There is compelling evidence that physical activity has many physical and mental health benefits [8,9,10]. Physical activity has been described as “the best buy in public health” [7] with “large unused potential … in the global prevention of non-communicable diseases, including dementia” [11]. National physical activity guidelines provide clear guidance on the amount of physical activity required to maximise health and wellbeing [8]. Australian adults are recommended to accumulate 150 to 300 min of moderate intensity or 75 to 150 min of vigorous intensity physical activity, or an equivalent combination of both moderate and vigorous activities each week, and to do muscle strengthening activities on at least 2 days each week [8].

Health conditions that could be ameliorated with physical activity are particularly common in older people. There is emerging evidence that regular physical activity participation delays the development of disability in older women by up to 15 years [9] but the uptake of this health behaviour remains sub-optimal, particularly among working women compared to their male counterparts [12]. Women are more likely than men to have high daily sitting time [13] which puts them at additional risk for chronic ill health. Almost half of the female workforce are over the age of 50 years [14], and while many become more active with retirement, this may be too late to prevent disability in older age. Commencement of appropriate physical activity by women in their 50s should therefore be a priority and workplaces are an ideal target.

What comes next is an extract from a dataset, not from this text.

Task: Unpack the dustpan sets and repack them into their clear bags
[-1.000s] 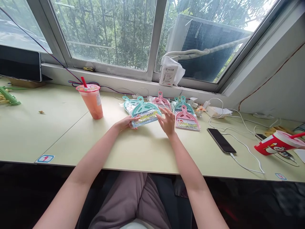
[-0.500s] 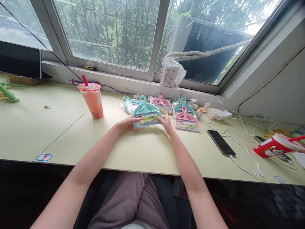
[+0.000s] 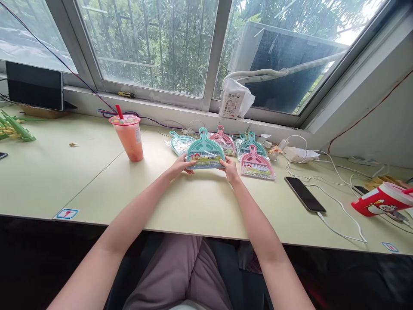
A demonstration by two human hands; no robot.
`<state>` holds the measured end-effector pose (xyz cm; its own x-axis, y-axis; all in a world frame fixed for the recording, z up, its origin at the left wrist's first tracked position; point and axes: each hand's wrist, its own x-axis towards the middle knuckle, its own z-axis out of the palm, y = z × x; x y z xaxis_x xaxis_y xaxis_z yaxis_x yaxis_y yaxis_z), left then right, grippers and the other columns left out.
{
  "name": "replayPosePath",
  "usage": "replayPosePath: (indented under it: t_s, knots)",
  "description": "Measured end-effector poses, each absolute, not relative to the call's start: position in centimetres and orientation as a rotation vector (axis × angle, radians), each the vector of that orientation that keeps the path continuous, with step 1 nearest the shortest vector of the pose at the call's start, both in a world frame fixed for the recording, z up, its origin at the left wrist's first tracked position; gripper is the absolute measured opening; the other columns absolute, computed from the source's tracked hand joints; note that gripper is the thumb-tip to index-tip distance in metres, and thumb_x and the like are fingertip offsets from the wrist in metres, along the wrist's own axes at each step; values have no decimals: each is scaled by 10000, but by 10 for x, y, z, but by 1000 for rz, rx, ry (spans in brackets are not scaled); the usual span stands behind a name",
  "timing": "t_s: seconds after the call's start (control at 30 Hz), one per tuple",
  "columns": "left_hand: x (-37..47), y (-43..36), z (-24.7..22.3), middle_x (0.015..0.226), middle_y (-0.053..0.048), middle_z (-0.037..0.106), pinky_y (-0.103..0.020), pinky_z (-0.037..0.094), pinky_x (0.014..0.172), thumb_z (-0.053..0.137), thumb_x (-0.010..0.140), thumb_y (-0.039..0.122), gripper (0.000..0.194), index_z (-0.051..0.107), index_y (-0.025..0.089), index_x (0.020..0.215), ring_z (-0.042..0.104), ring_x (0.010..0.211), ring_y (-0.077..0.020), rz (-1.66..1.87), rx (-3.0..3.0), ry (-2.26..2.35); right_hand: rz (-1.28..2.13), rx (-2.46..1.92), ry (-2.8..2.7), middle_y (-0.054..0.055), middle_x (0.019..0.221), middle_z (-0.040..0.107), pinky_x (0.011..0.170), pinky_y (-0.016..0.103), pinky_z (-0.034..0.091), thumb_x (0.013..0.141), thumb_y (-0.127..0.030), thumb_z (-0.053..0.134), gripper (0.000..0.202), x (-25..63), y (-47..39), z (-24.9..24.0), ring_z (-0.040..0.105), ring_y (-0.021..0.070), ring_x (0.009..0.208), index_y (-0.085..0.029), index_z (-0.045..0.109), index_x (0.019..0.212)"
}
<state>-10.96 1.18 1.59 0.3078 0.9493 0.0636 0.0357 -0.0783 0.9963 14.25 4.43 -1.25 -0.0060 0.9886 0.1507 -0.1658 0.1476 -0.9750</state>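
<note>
A teal mini dustpan and brush set (image 3: 205, 150) in clear wrap, with a printed label, is tilted up between my two hands. My left hand (image 3: 181, 167) is closed on its lower left corner, thumb on the front. At the lower right corner my right hand (image 3: 229, 168) grips it the same way. Behind it lie another teal wrapped set (image 3: 180, 141) and a pink set (image 3: 222, 138). To the right, a pink wrapped set (image 3: 256, 162) lies in front of a further teal set (image 3: 251, 144).
A cup of orange-pink drink (image 3: 129, 140) stands left of my hands. On the right lie a phone (image 3: 305, 193) on a white cable and a tilted red cup (image 3: 380, 200). A tablet (image 3: 35, 86) stands far left; a tissue pack (image 3: 232, 102) rests on the sill.
My right hand has shifted down along the held set's right edge to its lower corner. The set sits more level and square to me. The view has swung slightly left.
</note>
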Motion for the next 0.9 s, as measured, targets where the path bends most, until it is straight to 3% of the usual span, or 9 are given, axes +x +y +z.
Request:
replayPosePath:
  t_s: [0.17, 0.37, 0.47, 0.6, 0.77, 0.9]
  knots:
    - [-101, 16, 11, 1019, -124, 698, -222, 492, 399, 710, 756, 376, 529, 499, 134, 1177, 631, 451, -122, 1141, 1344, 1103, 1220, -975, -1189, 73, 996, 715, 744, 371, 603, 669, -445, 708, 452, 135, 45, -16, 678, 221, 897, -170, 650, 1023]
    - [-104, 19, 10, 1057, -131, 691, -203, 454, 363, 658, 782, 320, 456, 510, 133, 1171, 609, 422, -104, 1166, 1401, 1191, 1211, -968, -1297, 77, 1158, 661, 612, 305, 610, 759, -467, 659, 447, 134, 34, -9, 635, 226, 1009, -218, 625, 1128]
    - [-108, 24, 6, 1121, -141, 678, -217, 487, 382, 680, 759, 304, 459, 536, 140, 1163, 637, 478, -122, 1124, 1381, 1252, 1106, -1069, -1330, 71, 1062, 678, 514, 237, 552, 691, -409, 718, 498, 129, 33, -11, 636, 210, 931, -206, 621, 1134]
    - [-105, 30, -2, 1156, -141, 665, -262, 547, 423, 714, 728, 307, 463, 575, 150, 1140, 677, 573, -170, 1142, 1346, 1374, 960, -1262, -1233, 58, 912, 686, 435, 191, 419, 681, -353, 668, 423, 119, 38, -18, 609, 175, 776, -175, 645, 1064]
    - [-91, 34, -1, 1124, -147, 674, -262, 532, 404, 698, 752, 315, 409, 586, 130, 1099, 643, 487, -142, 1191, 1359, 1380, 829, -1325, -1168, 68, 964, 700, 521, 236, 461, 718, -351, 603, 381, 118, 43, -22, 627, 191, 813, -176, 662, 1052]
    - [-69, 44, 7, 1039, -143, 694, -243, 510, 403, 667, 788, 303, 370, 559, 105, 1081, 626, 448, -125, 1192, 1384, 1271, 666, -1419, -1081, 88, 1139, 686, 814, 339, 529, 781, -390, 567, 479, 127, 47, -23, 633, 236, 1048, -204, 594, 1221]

Women over 50 years have unique barriers to becoming more active. They may have changing carer responsibilities from their older and more independent children to their older but more dependent parents, may face the demands of work in senior roles or re-entering the workforce, may be managing chronic health conditions, or may never have incorporated sufficient physical activity in their lives before [14]. Hence, this population requires a targeted and supported approach to ensure behaviour change is sustainable [15].

Work accounts for around 60% of an adults’ waking hours [16] and is a contributor to the risk of physical inactivity [17], an additional problem for women who are already more sedentary than their male counterparts. Healthy workplaces that target employee wellbeing, that is, employee physical, emotional, mental and social health, are positively associated with increased productivity, performance, reduced absenteeism, and health care utilisation [18]. The benefits of participating in physical activity addresses employee wellbeing [17], and so makes the workplace an ideal setting to provide an intervention to increase physical activity participation in this target group.

People who are insufficiently physically active can be supported to adopt and sustain physical activity with the implementation of a behavioural change framework. Michie, van Stralen and West [19] developed the Behaviour Change Wheel framework (BCW) and COM-B model of behaviour change; with capability, opportunity and motivation as key factors that interact to influence behaviour. Physical and psychological capability, the physical and social opportunities that lie outside the individual, and a person’s habits, emotions and decisions which influence their motivation, all interplay to affect whether a person engages in a behaviour. The BCW framework can be used as a tool to guide the design of interventions aimed at changing behaviour.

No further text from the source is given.